### TASK TO COMPLETE:
Begin with the line holding "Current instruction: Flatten", then print every line after it through the end of the data, exactly and with nothing added.

##############################

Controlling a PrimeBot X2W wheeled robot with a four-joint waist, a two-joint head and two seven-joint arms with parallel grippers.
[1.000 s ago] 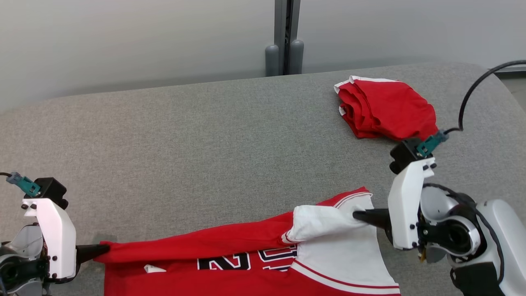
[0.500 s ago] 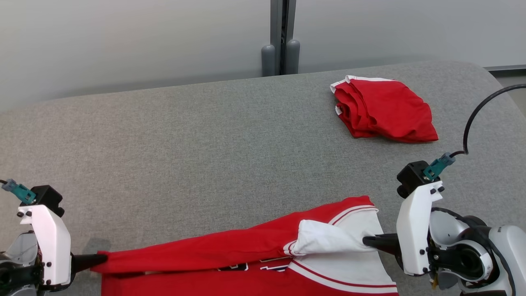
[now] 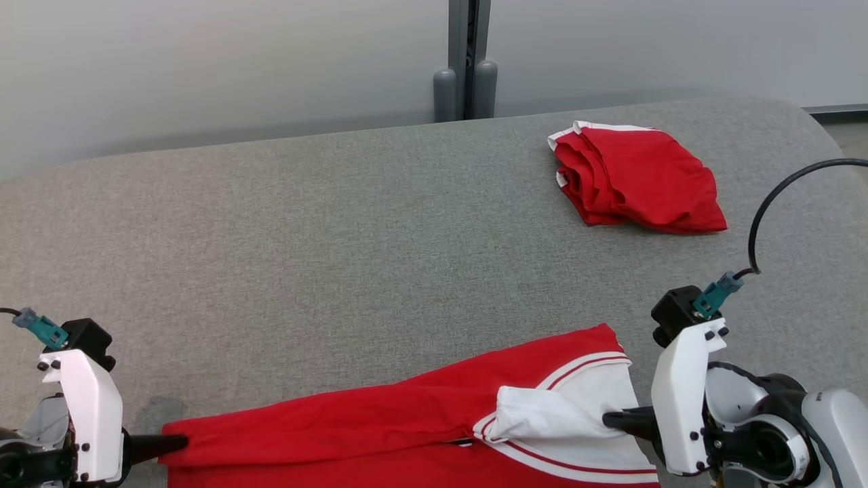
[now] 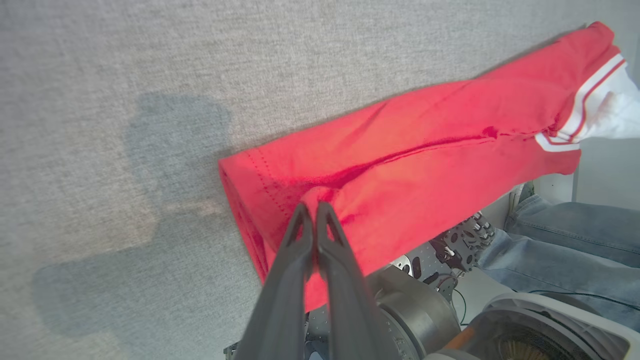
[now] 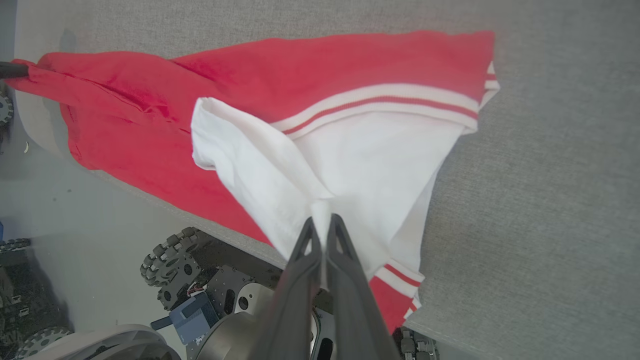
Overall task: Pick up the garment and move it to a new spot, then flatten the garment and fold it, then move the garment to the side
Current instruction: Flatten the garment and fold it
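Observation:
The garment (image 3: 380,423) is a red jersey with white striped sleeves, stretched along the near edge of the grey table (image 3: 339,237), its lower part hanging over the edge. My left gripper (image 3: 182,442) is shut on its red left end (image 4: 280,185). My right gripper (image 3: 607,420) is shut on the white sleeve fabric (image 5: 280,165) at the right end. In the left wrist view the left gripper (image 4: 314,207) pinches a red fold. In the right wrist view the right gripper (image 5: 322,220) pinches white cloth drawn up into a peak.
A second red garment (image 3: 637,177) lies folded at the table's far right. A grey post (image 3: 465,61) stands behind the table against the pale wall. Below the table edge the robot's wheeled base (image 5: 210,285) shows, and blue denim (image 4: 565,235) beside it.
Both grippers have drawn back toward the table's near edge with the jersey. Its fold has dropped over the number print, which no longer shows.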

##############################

### YOUR SOLUTION:
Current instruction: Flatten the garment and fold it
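Observation:
The garment (image 3: 380,423) is a red jersey with white striped sleeves, stretched along the near edge of the grey table (image 3: 339,237), its lower part hanging over the edge. My left gripper (image 3: 182,442) is shut on its red left end (image 4: 280,185). My right gripper (image 3: 607,420) is shut on the white sleeve fabric (image 5: 280,165) at the right end. In the left wrist view the left gripper (image 4: 314,207) pinches a red fold. In the right wrist view the right gripper (image 5: 322,220) pinches white cloth drawn up into a peak.
A second red garment (image 3: 637,177) lies folded at the table's far right. A grey post (image 3: 465,61) stands behind the table against the pale wall. Below the table edge the robot's wheeled base (image 5: 210,285) shows, and blue denim (image 4: 565,235) beside it.
Both grippers have drawn back toward the table's near edge with the jersey. Its fold has dropped over the number print, which no longer shows.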

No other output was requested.